WORK TO COMPLETE
Only the lines below starting at the one containing "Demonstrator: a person" and ending at the one containing "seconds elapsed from" belong in the answer, each copied exactly.

RECORDED INFORMATION
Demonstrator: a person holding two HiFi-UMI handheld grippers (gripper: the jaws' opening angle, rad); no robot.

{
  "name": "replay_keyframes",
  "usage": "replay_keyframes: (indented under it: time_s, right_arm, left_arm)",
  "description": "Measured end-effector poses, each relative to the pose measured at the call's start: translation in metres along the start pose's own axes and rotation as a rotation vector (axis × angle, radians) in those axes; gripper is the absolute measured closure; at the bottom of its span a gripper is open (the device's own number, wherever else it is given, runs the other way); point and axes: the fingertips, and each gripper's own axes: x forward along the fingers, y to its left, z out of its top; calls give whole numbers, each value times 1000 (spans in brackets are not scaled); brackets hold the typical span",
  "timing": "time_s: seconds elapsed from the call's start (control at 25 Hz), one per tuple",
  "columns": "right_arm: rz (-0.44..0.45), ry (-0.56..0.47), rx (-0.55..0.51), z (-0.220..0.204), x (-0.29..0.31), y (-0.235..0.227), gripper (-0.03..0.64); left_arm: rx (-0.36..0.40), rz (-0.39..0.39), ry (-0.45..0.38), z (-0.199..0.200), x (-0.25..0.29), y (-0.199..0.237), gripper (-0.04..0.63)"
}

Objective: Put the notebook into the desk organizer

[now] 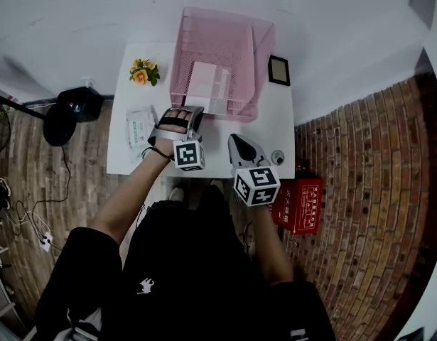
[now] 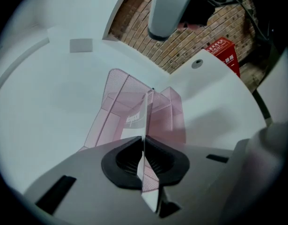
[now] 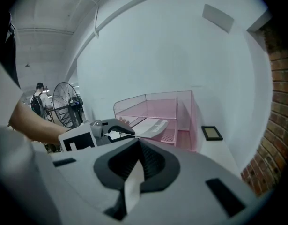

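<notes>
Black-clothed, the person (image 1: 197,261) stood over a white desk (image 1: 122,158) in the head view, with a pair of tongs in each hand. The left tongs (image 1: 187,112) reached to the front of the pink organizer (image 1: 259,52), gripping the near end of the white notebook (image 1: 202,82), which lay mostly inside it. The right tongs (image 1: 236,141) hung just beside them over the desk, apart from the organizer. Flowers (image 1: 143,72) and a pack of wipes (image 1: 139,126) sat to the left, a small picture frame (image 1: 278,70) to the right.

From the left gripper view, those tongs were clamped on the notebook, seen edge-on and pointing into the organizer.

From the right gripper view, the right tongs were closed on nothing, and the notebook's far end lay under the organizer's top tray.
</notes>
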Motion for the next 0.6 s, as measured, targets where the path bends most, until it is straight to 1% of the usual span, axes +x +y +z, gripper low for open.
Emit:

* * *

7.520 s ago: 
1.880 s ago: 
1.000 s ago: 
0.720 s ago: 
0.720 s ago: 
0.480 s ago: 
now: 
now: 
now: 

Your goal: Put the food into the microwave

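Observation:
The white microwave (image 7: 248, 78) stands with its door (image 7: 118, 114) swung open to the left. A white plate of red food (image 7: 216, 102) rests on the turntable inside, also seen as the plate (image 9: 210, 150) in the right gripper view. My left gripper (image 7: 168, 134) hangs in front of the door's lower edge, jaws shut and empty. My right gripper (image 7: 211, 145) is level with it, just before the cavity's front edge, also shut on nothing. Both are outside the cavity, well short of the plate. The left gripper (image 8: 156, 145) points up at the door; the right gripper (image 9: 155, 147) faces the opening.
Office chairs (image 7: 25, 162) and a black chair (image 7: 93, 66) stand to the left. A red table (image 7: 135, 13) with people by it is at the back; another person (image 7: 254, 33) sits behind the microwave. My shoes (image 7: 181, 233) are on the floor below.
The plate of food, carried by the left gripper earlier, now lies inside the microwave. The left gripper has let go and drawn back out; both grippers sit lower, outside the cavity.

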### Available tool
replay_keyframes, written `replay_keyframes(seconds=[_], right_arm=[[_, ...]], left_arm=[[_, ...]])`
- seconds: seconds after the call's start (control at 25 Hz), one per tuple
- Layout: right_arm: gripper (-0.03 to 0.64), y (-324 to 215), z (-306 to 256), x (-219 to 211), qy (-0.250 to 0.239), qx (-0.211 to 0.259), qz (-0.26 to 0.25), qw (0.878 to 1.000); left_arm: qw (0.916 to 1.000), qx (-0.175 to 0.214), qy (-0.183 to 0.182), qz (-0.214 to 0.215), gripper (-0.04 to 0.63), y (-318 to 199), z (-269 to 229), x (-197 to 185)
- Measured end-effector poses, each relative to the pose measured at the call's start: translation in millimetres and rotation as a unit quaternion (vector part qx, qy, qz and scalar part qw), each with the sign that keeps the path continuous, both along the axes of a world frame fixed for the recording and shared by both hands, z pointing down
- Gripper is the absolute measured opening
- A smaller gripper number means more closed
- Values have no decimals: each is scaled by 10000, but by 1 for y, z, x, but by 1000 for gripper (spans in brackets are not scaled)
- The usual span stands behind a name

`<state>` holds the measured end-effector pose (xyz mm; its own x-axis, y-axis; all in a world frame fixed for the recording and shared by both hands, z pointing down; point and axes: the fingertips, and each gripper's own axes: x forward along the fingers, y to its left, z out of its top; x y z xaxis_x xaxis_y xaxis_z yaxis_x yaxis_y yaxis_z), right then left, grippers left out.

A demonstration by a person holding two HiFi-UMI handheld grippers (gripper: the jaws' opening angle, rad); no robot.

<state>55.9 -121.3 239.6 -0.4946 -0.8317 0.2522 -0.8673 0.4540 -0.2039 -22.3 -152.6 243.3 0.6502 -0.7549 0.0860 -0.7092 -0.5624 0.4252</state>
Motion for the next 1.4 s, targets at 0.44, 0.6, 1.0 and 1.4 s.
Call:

EXERCISE OUTPUT
Demonstrator: a person holding two HiFi-UMI handheld grippers (gripper: the jaws' opening angle, rad); no robot.

{
  "name": "replay_keyframes",
  "usage": "replay_keyframes: (indented under it: time_s, right_arm, left_arm)",
  "description": "Measured end-effector poses, each relative to the pose measured at the call's start: translation in metres along the start pose's own axes and rotation as a rotation vector (axis × angle, radians) in those axes; gripper is the absolute measured closure; at the bottom of its span a gripper is open (the device's own number, wherever else it is given, runs the other way); point and axes: the fingertips, and each gripper's own axes: x forward along the fingers, y to its left, z out of its top; calls give whole numbers, each value times 1000 (spans in brackets are not scaled); brackets hold the typical span",
  "timing": "time_s: seconds elapsed from the call's start (control at 25 Hz), one per tuple",

No more work remains on this exercise.